> [ASSIGNMENT]: Transcribe the records in full.

(Entries taken from a collection)
--- START ---
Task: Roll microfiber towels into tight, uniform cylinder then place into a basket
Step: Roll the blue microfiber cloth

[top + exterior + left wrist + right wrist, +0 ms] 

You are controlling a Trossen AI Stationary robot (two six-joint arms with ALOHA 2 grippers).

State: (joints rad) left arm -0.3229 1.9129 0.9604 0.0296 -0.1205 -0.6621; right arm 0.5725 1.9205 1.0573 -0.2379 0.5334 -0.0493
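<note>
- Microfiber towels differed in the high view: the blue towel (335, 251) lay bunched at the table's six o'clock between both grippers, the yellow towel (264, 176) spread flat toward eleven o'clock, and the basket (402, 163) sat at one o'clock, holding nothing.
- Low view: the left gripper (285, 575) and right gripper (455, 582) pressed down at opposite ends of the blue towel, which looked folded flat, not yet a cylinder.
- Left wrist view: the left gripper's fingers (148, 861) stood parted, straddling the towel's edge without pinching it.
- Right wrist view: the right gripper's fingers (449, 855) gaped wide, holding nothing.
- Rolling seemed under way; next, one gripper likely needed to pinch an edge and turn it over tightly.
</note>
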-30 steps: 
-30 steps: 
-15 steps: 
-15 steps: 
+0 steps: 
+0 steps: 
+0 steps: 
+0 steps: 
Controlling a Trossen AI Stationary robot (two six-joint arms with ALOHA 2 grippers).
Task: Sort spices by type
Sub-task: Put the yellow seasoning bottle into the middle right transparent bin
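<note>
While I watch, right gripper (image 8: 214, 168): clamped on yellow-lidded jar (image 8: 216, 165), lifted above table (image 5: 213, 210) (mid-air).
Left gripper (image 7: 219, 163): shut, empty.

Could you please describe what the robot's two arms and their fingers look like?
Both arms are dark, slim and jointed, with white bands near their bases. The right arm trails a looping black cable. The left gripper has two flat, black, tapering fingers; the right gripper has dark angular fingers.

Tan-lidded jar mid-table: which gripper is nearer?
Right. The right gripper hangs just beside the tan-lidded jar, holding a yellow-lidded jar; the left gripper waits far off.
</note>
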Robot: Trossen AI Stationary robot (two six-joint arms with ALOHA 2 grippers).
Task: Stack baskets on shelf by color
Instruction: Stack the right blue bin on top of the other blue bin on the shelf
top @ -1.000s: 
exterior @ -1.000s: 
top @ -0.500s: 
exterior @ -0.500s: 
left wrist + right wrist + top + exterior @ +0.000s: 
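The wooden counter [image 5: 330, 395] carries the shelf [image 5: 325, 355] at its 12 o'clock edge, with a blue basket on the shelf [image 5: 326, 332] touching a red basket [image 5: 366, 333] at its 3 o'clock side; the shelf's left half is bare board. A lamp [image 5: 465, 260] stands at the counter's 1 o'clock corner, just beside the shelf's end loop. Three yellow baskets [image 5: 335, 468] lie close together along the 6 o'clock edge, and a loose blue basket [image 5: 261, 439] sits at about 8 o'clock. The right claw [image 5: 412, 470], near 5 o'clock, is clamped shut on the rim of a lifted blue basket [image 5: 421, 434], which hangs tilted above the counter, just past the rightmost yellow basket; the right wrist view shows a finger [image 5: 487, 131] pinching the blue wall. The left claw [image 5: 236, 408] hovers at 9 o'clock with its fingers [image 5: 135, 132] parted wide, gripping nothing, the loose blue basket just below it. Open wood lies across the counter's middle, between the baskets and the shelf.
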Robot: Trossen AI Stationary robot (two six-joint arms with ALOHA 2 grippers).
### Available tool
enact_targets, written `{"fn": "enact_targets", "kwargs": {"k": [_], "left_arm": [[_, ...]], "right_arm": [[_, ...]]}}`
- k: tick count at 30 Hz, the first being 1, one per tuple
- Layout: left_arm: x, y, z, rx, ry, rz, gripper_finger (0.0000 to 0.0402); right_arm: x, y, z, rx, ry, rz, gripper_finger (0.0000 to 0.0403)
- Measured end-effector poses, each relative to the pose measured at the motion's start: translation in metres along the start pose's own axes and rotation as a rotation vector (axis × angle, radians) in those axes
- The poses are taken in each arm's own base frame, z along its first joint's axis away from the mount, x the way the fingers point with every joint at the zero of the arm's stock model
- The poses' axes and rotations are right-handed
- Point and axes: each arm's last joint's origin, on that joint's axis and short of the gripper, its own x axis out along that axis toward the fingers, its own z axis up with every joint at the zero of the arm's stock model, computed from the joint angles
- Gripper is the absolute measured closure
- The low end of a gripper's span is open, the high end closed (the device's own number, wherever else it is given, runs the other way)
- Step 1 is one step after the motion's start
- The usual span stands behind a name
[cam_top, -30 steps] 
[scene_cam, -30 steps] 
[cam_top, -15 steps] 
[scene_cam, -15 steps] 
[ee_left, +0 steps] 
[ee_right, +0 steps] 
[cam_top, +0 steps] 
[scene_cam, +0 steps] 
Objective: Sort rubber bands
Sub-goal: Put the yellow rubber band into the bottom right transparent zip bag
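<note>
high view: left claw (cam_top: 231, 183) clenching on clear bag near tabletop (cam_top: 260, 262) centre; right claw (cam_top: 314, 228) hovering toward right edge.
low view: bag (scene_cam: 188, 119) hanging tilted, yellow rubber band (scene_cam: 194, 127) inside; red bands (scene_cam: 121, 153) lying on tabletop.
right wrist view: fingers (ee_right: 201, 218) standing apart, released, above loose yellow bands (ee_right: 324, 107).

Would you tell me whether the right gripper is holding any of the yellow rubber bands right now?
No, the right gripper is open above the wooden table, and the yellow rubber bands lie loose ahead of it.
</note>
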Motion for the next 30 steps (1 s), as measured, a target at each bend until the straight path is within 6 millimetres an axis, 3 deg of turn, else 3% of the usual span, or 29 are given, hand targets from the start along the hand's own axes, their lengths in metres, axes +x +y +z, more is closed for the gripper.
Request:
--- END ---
> [TASK ANSWER]:
Task: Roll microfiber towels into tight, uniform cylinder then place into a basket
Step: Roll the blue microfiber cloth

[top + exterior + left wrist + right wrist, +0 ms] 

You are controlling a Trossen AI Stationary robot (two six-joint arms with ALOHA 2 grippers).

State: (joints rad) left arm -0.3229 1.9129 0.9604 0.0296 -0.1205 -0.6621; right arm 0.5725 1.9205 1.0573 -0.2379 0.5334 -0.0493
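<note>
- Microfiber towels differed in the high view: the blue towel (335, 251) lay bunched at the table's six o'clock between both grippers, the yellow towel (264, 176) spread flat toward eleven o'clock, and the basket (402, 163) sat at one o'clock, holding nothing.
- Low view: the left gripper (285, 575) and right gripper (455, 582) pressed down at opposite ends of the blue towel, which looked folded flat, not yet a cylinder.
- Left wrist view: the left gripper's fingers (148, 861) stood parted, straddling the towel's edge without pinching it.
- Right wrist view: the right gripper's fingers (449, 855) gaped wide, holding nothing.
- Rolling seemed under way; next, one gripper likely needed to pinch an edge and turn it over tightly.
</note>
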-30 steps: 
-30 steps: 
-15 steps: 
-15 steps: 
+0 steps: 
+0 steps: 
+0 steps: 
+0 steps: 
Controlling a Trossen AI Stationary robot (two six-joint arms with ALOHA 2 grippers).
Task: Sort spices by type
Sub-task: Put the yellow seasoning bottle into the middle right transparent bin
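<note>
While I watch, right gripper (image 8: 214, 168): clamped on yellow-lidded jar (image 8: 216, 165), lifted above table (image 5: 213, 210) (mid-air).
Left gripper (image 7: 219, 163): shut, empty.

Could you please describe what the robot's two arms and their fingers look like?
Both arms are dark, slim and jointed, with white bands near their bases. The right arm trails a looping black cable. The left gripper has two flat, black, tapering fingers; the right gripper has dark angular fingers.

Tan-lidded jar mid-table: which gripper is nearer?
Right. The right gripper hangs just beside the tan-lidded jar, holding a yellow-lidded jar; the left gripper waits far off.
</note>
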Robot: Trossen AI Stationary robot (two six-joint arms with ALOHA 2 grippers).
Task: Stack baskets on shelf by color
Instruction: Stack the right blue bin on top of the other blue bin on the shelf
top @ -1.000s: 
exterior @ -1.000s: 
top @ -0.500s: 
exterior @ -0.500s: 
left wrist + right wrist + top + exterior @ +0.000s: 
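The wooden counter [image 5: 330, 395] carries the shelf [image 5: 325, 355] at its 12 o'clock edge, with a blue basket on the shelf [image 5: 326, 332] touching a red basket [image 5: 366, 333] at its 3 o'clock side; the shelf's left half is bare board. A lamp [image 5: 465, 260] stands at the counter's 1 o'clock corner, just beside the shelf's end loop. Three yellow baskets [image 5: 335, 468] lie close together along the 6 o'clock edge, and a loose blue basket [image 5: 261, 439] sits at about 8 o'clock. The right claw [image 5: 412, 470], near 5 o'clock, is clamped shut on the rim of a lifted blue basket [image 5: 421, 434], which hangs tilted above the counter, just past the rightmost yellow basket; the right wrist view shows a finger [image 5: 487, 131] pinching the blue wall. The left claw [image 5: 236, 408] hovers at 9 o'clock with its fingers [image 5: 135, 132] parted wide, gripping nothing, the loose blue basket just below it. Open wood lies across the counter's middle, between the baskets and the shelf.
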Robot: Trossen AI Stationary robot (two six-joint arms with ALOHA 2 grippers).
### Available tool
enact_targets, written `{"fn": "enact_targets", "kwargs": {"k": [_], "left_arm": [[_, ...]], "right_arm": [[_, ...]]}}`
- k: tick count at 30 Hz, the first being 1, one per tuple
- Layout: left_arm: x, y, z, rx, ry, rz, gripper_finger (0.0000 to 0.0402); right_arm: x, y, z, rx, ry, rz, gripper_finger (0.0000 to 0.0403)
- Measured end-effector poses, each relative to the pose measured at the motion's start: translation in metres along the start pose's own axes and rotation as a rotation vector (axis × angle, radians) in those axes
- The poses are taken in each arm's own base frame, z along its first joint's axis away from the mount, x the way the fingers point with every joint at the zero of the arm's stock model
- The poses' axes and rotations are right-handed
- Point and axes: each arm's last joint's origin, on that joint's axis and short of the gripper, its own x axis out along that axis toward the fingers, its own z axis up with every joint at the zero of the arm's stock model, computed from the joint angles
- Gripper is the absolute measured closure
- The low end of a gripper's span is open, the high end closed (the device's own number, wherever else it is given, runs the other way)
- Step 1 is one step after the motion's start
- The usual span stands behind a name
[cam_top, -30 steps] 
[scene_cam, -30 steps] 
[cam_top, -15 steps] 
[scene_cam, -15 steps] 
[ee_left, +0 steps] 
[ee_right, +0 steps] 
[cam_top, +0 steps] 
[scene_cam, +0 steps] 
Objective: Sort rubber bands
Sub-goal: Put the yellow rubber band into the bottom right transparent zip bag
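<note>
high view: left claw (cam_top: 231, 183) clenching on clear bag near tabletop (cam_top: 260, 262) centre; right claw (cam_top: 314, 228) hovering toward right edge.
low view: bag (scene_cam: 188, 119) hanging tilted, yellow rubber band (scene_cam: 194, 127) inside; red bands (scene_cam: 121, 153) lying on tabletop.
right wrist view: fingers (ee_right: 201, 218) standing apart, released, above loose yellow bands (ee_right: 324, 107).

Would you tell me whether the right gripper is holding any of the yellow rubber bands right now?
No, the right gripper is open above the wooden table, and the yellow rubber bands lie loose ahead of it.
</note>
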Motion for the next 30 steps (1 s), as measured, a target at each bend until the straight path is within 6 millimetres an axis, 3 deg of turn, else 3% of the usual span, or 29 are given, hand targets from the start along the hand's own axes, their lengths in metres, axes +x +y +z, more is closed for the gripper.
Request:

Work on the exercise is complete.